宇治原のあだ名は「高性能勉強ロボ」1日11時間の勉強時間である。「観たいテレビが10時にあったらどうすんの?」「録画して次の日の6時から9時の間に観る」「俺が10時に電話したらどうすんの?」「でえへんよ」

○日本史

・菅のやり方

 まず「縄文時代」なら教科書の縄文時代のところを読む。そして縄文時代の問題を解く。いい点が取れたなら次の「弥生時代」に進む。

・宇治原のやり方

 教科書をずっと読む。初めから終わりまで。読み終えるともう一度初めから読み始める。ずっとその繰り返しで問題をまったく解かなかった。
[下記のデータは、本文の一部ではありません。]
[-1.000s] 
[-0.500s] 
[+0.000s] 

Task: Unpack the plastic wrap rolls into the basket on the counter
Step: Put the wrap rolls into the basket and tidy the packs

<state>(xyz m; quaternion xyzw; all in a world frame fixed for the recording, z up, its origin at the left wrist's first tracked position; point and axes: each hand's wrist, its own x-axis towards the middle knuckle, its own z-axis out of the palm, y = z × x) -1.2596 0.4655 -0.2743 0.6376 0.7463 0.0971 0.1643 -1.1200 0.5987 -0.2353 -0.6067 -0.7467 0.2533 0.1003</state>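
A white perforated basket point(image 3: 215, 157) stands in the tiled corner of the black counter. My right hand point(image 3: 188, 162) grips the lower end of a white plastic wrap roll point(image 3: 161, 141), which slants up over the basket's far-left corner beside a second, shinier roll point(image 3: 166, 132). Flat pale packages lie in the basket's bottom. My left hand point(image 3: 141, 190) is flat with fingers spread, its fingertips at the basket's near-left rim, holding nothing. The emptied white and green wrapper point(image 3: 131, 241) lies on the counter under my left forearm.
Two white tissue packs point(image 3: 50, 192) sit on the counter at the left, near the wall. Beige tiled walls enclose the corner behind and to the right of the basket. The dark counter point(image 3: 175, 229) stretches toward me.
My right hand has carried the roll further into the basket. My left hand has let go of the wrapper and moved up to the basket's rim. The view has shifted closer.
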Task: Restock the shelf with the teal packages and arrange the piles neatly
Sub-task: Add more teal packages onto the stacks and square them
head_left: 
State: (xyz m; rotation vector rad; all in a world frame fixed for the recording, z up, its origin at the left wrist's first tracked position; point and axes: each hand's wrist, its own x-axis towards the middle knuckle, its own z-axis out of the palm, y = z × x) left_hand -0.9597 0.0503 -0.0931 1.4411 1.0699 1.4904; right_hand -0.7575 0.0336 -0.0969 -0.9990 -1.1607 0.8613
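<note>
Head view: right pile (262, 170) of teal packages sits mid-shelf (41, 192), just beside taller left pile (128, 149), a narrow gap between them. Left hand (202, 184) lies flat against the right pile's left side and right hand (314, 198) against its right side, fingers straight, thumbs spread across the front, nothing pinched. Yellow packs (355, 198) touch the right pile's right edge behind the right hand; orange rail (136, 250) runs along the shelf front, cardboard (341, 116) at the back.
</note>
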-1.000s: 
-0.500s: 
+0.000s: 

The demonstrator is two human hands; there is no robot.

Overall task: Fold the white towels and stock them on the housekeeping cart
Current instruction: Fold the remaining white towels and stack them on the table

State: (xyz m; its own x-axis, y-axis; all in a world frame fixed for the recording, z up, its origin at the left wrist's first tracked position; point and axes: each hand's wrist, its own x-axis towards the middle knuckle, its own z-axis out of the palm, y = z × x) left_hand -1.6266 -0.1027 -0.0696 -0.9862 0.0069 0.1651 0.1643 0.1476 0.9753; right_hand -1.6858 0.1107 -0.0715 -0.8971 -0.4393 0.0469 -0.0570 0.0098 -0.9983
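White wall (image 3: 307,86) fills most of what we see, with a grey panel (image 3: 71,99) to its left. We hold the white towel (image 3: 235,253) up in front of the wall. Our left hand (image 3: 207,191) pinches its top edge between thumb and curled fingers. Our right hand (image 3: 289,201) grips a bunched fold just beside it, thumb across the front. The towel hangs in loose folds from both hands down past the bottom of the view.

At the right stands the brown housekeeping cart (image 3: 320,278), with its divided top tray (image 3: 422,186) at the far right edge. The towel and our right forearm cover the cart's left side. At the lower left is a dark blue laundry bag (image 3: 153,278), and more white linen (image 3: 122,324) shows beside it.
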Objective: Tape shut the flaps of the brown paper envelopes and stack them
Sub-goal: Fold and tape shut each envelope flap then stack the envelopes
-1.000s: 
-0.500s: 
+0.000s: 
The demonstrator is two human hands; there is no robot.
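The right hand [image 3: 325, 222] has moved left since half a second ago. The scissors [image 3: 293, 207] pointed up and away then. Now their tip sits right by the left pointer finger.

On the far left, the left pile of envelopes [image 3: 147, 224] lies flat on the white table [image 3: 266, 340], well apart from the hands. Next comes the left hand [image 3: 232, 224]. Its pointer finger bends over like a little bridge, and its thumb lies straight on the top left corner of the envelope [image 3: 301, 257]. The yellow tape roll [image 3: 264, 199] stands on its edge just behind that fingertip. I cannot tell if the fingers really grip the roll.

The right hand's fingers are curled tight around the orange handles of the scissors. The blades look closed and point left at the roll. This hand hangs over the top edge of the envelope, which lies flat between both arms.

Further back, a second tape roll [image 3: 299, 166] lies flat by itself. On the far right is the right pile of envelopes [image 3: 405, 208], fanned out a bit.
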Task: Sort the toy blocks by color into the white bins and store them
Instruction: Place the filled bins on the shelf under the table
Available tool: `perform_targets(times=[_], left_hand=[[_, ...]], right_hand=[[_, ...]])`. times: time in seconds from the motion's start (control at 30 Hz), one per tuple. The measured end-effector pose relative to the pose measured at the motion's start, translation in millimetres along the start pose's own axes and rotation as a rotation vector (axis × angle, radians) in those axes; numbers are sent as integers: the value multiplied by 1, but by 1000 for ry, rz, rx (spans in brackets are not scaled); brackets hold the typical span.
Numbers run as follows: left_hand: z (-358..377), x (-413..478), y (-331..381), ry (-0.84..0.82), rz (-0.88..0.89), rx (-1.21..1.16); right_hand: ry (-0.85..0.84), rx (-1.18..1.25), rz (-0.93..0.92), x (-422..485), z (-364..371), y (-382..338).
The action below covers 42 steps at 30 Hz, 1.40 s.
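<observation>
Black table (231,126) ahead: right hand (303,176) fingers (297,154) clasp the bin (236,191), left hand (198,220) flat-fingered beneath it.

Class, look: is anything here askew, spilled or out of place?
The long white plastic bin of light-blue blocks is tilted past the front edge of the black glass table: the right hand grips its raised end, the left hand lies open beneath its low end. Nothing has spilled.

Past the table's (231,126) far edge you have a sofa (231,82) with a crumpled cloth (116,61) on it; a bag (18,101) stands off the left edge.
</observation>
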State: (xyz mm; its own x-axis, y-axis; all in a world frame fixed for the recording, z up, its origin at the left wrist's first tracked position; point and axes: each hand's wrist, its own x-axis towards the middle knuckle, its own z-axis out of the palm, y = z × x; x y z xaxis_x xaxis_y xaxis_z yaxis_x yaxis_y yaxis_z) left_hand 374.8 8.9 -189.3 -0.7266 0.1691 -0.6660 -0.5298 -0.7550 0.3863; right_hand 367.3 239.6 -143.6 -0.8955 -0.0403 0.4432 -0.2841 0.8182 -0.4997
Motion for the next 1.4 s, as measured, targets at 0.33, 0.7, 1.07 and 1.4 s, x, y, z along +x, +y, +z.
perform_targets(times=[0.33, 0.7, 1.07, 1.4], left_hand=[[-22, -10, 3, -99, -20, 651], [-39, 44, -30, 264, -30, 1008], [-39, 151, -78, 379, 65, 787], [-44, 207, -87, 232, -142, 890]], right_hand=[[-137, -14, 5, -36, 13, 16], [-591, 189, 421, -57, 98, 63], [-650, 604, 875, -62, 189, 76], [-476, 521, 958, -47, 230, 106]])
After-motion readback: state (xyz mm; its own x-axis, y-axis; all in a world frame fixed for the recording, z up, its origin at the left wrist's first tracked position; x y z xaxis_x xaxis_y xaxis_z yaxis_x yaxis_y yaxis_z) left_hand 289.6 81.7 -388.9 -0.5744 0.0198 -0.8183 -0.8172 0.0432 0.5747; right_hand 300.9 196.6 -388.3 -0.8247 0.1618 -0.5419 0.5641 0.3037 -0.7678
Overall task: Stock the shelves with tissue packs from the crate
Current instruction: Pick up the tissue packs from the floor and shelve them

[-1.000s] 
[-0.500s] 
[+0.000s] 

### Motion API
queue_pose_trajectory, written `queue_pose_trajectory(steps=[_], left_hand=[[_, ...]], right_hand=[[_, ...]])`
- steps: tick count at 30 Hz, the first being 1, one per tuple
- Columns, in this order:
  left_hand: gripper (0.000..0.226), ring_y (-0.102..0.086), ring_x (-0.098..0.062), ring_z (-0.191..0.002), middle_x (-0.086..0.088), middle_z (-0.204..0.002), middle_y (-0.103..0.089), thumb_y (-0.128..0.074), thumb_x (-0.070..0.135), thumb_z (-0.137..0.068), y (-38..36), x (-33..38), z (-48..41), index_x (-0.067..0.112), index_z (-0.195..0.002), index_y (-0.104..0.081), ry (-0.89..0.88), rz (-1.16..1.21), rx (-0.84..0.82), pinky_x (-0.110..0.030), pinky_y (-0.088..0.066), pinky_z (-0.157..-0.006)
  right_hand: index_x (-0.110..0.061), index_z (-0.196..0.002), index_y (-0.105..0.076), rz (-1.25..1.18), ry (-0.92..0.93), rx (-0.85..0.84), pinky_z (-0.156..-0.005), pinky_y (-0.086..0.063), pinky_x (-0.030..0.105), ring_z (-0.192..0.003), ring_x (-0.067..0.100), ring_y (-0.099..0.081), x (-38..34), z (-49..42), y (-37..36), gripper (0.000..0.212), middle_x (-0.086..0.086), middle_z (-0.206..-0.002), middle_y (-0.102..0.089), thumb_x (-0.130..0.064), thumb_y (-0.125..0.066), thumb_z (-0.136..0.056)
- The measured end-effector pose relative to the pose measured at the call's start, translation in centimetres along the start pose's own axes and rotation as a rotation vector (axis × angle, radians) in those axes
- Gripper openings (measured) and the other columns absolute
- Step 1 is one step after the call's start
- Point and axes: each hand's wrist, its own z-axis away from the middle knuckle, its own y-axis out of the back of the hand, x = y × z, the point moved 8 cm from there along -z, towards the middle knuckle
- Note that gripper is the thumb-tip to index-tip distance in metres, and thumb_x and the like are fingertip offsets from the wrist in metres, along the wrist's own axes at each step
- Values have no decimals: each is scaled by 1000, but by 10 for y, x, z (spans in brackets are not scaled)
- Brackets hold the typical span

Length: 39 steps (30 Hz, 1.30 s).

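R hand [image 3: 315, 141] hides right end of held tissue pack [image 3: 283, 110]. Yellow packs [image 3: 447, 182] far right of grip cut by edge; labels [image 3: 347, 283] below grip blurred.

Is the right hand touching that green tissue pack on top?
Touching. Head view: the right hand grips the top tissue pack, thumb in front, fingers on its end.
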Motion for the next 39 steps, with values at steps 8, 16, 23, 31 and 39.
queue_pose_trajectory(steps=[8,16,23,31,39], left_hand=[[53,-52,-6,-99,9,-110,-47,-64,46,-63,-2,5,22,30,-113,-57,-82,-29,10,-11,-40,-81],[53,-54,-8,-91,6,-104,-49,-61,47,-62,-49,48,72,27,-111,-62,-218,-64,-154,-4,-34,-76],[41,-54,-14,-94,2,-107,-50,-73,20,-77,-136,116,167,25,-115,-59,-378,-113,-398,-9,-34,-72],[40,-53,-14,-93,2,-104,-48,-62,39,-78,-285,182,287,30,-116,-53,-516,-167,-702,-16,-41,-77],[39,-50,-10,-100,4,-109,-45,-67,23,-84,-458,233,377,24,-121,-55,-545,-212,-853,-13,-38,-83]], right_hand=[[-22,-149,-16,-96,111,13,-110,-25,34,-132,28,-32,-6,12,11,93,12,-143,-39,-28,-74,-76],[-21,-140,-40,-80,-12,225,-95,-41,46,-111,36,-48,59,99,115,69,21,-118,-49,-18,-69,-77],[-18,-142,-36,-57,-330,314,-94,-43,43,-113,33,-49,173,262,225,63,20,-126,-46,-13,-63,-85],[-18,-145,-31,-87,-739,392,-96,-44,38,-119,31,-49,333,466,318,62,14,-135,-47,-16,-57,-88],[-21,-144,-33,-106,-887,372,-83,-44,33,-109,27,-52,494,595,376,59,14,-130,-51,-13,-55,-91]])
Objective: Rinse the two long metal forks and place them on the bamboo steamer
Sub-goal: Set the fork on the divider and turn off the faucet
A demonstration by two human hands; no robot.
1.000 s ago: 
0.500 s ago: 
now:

「お前、問題解けへんの?」「まだその時期じゃないから」「なんで教科書を最初から最後まで読むの?普通、時代ごとに読めへん?」「奈良時代、平安時代、鎌倉時代って憶えると平安と鎌倉どっちが先やった? ってなるやろ? 歴史はひと続きのドラマやと思ったらええねん」

○数学

・菅のやり方

 ひたすら問題を解き、答え合わせをする。

・宇治原のやり方

 ひたすら暗記。公式だけじゃなく問題と解き方を全部暗記。

「問題解けへんの?」「まだその時期じゃないから」「これ全部憶えるの?」「うん」「めっちゃ多くない?」「いや、数学は問題のパターンが少ないから同じような問題がテストによく出るねん。だから問題と解き方を暗記しておいて、テストで出た時に、これはあの問題だとわかったら、あとは数字をそのテスト問題に合わせて暗記した解き方に当てはめるだけでいいねん」

○英語

・菅のやり方

 英単語帳を暗記。

・宇治原のやり方

 教科書や問題集に載っている例文をまるまる暗記。

「単語帳で憶えへんの?」「単語帳で憶えても、出ない単語のほうが多いやろ? それやったら問題集や教科書に載ってる単語のほうが出やすいし、例文で憶えたほうが長文問題やるとき使いやすいやん」「どうゆうこと?」「たとえば『私はアメリカに2回行ったことがある』いう文章を憶えたとするやろ? ほんなら『彼はテニスを3回したことがある』という文章にも対応できるから、逆に単語憶えてなくてもだいたいの意味がわかるやん」

○国語

・菅のやり方

 必死で漢字や文法を憶える。

・宇治原のやり方

 新聞を読む。「新聞読んでたら時事もわかるし、コラムも書いてあるから小論文の書き方のお手本にもなるやん」

○理科

・宇治原のやり方

 理科は暗記ではなく、初めから問題を解く。「理科の場合は特に数字が変わってるだけで、前と同じ問題やったってことが多いねん。あと数学と違って語句を憶えなあかんけど『このような状態をなんて言いますか」のように解いただけで語句を憶えていけるような問題が多いから、何回も同じ問題を解いたほうがいいねん。ほんなら自然と暗記するやん」

○宇治原は教科書にアンダーラインを引かない。理由は「教科書に載ってることなんか全部重要やん」 (ごもっとも・・・)

○宇治原の暗記スタイル・・・「書く。声に出す。歩き回る」まず憶えたい事柄をノートに書き、小さい声でぶつぶつとつぶやき、歩き出す。これを4月から6月までひたすら続ける。(確かに歩き回るのは眠くならないしいいかも)

○9月からの問題集の解き方

・国語と社会は違う問題集を何冊もやる。

・数学と理科は同じ問題集を何度もやる。

「国語や社会の文系科目は問題の種類が多いからできるだけ問題をいっぱいやって、問題の種類を見ておいたほうがいいねん。逆に数学や理科の理系科目は同じパターンで、数字だけが変わっていることが多いから、同じ問題を何回もやってやり方を憶えたほうがいいやろ?」  

 菅は1年目は不合格だったが、2年目に宇治原の言ったとおりに勉強したら無事合格したという。さあ、みんな、参考になったかな? (いや、普通の人間には、こんなに暗記できっこないって!!)